Having trouble with the EMR loader consuming in stream mode


#1

As referenced in the comments I made in my thread Confused about Stream Enrich -> S3Loader Step

I clearly have the s3 loader data coming into the specified bucket, my s3 loader is compressing in LZO (is this not supported?) but the output of running the emr etl runner says there is no run data:

uri:classloader:/gems/avro-1.8.1/lib/avro/schema.rb:350: warning: constant ::Fixnum is deprecated
D, [2018-09-26T21:33:10.928287 #4550] DEBUG -- : Initializing EMR jobflow
E, [2018-09-26T21:33:13.490600 #4550] ERROR -- : No run folders in [s3://piv-stream-data-prod-bucket/] found
F, [2018-09-26T21:33:13.499486 #4550] FATAL -- :

Snowplow::EmrEtlRunner::UnexpectedStateError (No run folders in [s3://piv-stream-data-prod-bucket/] found):

I am using R109 of the etl runner, as I noticed the bugs with the stream stuff between R102 and R104. Is there something I have wired up incorrectly?


#2

Nope.
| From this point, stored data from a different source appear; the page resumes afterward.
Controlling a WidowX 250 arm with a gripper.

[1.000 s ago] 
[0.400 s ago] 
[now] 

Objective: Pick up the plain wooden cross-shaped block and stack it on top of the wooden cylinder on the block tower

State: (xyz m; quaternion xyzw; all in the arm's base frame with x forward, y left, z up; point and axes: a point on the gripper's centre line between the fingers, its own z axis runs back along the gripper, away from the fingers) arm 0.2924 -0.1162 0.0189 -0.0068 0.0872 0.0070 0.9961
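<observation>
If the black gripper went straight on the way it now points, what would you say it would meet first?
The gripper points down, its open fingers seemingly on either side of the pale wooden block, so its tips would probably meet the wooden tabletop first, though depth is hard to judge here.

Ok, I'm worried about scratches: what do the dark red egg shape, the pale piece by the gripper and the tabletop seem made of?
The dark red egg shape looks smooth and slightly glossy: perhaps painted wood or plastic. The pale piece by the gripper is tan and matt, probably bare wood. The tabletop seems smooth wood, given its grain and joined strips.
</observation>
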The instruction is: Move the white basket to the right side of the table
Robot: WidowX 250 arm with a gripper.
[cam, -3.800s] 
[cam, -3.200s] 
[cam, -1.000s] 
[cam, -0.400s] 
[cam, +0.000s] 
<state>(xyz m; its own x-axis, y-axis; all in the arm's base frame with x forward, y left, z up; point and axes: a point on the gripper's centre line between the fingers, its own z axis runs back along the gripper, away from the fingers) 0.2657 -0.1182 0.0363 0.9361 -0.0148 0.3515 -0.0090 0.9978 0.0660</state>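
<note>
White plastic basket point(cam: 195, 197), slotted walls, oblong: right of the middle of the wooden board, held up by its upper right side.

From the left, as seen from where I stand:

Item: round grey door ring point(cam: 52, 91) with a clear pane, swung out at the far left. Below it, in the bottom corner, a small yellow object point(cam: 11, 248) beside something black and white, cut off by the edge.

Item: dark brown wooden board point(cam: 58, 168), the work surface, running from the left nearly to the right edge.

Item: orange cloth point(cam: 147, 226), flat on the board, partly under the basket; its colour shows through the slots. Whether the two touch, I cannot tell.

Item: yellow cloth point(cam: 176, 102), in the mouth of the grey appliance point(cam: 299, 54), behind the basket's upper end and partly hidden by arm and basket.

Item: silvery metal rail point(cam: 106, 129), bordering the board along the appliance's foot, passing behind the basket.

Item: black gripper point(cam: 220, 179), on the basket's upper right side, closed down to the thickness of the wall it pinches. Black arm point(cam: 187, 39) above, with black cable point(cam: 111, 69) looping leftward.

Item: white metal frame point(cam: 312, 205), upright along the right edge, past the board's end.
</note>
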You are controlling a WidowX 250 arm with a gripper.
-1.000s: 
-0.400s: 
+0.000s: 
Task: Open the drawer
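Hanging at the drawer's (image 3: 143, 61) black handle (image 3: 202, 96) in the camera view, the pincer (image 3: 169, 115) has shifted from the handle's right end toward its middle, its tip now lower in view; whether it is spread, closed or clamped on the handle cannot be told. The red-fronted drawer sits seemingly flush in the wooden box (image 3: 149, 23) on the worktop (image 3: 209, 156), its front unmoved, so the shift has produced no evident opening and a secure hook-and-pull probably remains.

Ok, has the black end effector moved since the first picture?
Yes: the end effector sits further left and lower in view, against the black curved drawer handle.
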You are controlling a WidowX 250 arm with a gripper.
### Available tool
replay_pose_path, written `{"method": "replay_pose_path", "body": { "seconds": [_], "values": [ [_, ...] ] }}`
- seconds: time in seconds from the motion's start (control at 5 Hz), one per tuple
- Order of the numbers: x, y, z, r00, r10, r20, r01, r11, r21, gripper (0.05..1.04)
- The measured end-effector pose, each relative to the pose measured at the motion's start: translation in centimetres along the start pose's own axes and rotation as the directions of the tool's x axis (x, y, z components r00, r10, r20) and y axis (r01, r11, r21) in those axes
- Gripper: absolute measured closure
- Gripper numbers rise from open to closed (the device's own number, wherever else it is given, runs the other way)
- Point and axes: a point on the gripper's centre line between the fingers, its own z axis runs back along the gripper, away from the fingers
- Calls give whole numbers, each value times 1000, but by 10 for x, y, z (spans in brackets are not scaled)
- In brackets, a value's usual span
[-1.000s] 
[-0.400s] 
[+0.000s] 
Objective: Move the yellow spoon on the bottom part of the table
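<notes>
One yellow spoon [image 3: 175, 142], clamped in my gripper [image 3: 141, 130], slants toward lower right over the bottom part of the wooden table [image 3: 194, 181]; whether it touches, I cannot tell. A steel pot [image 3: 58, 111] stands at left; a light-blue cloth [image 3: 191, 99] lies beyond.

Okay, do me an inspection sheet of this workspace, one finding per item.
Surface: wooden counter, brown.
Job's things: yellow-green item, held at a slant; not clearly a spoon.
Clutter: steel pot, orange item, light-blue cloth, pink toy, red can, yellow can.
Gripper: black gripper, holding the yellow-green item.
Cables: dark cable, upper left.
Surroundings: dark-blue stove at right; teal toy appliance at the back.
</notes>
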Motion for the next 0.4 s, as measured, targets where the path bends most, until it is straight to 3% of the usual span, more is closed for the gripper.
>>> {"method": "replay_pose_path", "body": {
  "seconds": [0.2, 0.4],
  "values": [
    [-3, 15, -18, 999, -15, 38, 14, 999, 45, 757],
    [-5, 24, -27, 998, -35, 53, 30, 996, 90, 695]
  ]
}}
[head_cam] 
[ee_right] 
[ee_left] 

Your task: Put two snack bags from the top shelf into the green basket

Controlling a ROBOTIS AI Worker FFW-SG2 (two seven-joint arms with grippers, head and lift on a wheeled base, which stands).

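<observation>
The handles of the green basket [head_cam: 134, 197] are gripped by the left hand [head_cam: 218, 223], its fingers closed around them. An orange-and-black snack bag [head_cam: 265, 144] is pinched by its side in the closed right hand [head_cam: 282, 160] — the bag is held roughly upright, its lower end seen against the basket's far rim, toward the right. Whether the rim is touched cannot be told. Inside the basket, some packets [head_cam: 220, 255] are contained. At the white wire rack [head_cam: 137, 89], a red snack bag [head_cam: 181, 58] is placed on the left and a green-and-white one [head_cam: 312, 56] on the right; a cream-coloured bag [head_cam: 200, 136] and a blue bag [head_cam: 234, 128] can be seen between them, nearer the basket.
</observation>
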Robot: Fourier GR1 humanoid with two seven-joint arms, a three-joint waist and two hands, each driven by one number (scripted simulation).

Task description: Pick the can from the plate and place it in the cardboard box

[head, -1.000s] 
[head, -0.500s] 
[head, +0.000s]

ETL-EMR eats only GZIPs.


#3

@dbuscaglia so the confusion is around what type of data EMR ETL Runner is processing. If you are running from the “raw” output (i.e. the direct output of the stream collector) then you need to use LZO. If you are running from the “enriched” output (stream enrich output) then you need to use GZIP.